• Work order
In the entries below, find the line with "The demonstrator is" and print exactly every line from there up to and including the line with "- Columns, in", with no other lines.

━━━━━━━━━━━━━━━━

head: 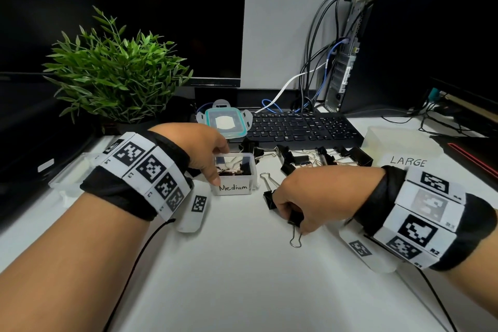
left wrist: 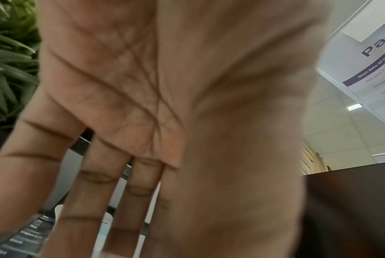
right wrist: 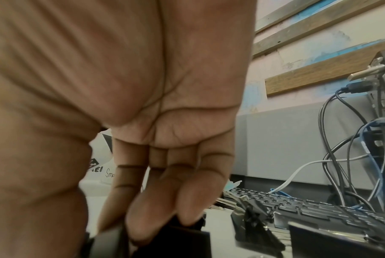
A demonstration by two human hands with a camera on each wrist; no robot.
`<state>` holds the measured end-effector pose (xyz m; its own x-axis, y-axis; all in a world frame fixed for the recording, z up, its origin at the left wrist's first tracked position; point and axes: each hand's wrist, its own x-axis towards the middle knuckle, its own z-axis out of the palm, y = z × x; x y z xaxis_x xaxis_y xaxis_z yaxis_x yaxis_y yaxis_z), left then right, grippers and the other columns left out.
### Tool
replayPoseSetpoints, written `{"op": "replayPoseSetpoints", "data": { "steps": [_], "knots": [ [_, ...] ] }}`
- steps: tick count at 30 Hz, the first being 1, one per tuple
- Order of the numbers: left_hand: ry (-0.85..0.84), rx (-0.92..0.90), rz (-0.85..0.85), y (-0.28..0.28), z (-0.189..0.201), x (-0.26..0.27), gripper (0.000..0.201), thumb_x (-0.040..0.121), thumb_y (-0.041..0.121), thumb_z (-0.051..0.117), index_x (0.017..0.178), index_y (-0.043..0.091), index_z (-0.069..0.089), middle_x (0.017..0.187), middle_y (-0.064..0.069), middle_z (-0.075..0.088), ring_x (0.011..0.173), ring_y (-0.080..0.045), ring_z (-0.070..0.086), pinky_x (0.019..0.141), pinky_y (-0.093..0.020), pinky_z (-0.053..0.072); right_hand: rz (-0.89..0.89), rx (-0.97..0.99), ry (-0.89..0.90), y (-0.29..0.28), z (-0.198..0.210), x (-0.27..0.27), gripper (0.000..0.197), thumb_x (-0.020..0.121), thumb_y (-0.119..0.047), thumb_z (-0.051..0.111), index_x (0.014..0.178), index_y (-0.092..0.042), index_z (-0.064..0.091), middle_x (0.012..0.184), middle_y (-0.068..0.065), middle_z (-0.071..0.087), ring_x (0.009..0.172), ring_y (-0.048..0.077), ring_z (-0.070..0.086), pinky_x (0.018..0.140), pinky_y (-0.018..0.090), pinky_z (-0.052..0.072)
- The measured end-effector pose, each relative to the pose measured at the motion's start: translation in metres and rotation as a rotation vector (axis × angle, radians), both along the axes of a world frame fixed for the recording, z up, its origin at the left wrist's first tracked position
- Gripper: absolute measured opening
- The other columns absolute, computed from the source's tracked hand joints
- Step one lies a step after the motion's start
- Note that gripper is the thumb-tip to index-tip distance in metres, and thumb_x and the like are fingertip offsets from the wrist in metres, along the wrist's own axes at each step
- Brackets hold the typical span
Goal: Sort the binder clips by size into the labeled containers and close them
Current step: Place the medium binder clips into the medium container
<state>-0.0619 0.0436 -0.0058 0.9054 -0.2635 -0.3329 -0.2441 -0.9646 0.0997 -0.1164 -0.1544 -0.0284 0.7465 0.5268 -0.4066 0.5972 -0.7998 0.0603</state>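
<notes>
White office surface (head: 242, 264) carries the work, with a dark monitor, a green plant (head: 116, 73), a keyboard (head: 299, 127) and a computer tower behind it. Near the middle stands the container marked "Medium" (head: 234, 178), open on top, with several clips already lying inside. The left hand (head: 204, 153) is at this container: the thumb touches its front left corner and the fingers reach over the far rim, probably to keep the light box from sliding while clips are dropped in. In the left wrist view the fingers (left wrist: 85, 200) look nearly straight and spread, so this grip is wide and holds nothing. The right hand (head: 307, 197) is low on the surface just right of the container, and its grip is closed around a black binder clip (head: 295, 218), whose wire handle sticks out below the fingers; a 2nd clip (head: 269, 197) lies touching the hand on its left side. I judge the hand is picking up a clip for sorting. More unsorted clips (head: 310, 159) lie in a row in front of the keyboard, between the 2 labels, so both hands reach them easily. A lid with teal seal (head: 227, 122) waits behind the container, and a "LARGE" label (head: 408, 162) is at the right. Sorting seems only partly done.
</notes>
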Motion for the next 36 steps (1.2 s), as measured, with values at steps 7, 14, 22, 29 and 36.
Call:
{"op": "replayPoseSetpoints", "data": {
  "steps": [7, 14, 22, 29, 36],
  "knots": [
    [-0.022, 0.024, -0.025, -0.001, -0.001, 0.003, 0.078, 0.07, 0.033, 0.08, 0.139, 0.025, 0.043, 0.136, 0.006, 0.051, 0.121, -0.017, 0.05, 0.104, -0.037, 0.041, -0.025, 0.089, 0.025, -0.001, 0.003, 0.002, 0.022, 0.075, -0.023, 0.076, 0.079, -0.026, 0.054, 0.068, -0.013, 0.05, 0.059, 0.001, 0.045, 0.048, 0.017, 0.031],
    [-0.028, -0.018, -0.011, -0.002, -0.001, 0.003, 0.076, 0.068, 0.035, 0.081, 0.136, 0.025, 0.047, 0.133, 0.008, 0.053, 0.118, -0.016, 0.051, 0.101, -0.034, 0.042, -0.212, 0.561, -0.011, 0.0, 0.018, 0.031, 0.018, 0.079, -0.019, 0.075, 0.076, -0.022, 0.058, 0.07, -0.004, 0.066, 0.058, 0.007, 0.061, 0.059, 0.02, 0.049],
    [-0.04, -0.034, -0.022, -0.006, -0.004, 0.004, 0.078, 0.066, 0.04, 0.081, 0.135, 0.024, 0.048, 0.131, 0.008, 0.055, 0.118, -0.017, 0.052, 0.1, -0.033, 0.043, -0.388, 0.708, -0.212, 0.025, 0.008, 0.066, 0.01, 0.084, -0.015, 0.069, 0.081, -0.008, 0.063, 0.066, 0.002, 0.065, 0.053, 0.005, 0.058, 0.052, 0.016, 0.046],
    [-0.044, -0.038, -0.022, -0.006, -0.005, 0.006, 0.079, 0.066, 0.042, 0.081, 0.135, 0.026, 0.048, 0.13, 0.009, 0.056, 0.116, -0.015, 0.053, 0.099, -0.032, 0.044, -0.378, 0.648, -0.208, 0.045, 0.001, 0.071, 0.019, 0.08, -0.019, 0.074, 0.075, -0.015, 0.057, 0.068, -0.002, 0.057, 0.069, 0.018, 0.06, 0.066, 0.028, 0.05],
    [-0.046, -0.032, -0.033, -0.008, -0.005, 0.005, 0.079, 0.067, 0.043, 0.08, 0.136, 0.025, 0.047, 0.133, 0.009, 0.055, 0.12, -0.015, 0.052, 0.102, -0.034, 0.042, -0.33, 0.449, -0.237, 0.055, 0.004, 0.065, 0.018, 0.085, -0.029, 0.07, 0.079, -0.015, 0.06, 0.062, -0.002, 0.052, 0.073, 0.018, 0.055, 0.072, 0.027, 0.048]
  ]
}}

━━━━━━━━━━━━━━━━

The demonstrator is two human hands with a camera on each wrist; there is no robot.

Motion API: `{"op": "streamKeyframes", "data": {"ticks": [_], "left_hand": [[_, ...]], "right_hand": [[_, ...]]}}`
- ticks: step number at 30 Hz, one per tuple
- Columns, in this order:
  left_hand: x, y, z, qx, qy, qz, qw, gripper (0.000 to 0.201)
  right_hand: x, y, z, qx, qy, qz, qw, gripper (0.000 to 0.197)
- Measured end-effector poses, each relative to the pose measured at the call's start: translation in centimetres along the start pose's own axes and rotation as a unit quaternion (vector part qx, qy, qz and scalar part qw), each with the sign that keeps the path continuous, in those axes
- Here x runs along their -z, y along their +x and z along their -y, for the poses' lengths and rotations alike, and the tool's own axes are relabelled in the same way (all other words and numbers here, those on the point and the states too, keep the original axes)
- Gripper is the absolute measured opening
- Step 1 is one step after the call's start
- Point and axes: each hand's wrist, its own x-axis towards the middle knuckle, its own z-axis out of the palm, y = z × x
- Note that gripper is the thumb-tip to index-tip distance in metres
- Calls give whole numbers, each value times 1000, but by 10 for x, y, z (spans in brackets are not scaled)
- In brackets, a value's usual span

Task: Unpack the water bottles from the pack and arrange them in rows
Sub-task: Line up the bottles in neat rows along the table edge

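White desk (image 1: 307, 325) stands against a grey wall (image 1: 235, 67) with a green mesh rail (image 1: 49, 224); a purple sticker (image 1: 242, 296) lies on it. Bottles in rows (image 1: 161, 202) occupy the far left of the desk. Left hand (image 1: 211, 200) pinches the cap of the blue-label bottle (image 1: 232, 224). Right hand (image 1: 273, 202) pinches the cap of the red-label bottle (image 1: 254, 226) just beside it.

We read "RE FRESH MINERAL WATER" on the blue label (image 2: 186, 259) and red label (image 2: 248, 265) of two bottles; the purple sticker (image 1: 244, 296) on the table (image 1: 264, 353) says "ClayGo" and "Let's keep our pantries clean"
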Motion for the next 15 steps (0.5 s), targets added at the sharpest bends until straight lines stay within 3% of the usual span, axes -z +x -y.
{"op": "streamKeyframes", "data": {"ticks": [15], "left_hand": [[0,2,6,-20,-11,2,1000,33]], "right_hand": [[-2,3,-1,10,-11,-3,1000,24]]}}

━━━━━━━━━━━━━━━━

• Response
The demonstrator is two human hands with a camera on each wrist; there is no robot.

Motion API: `{"op": "streamKeyframes", "data": {"ticks": [_], "left_hand": [[_, ...]], "right_hand": [[_, ...]]}}`
- ticks: step number at 30 Hz, one per tuple
- Columns, in this order:

The required output has been given in full.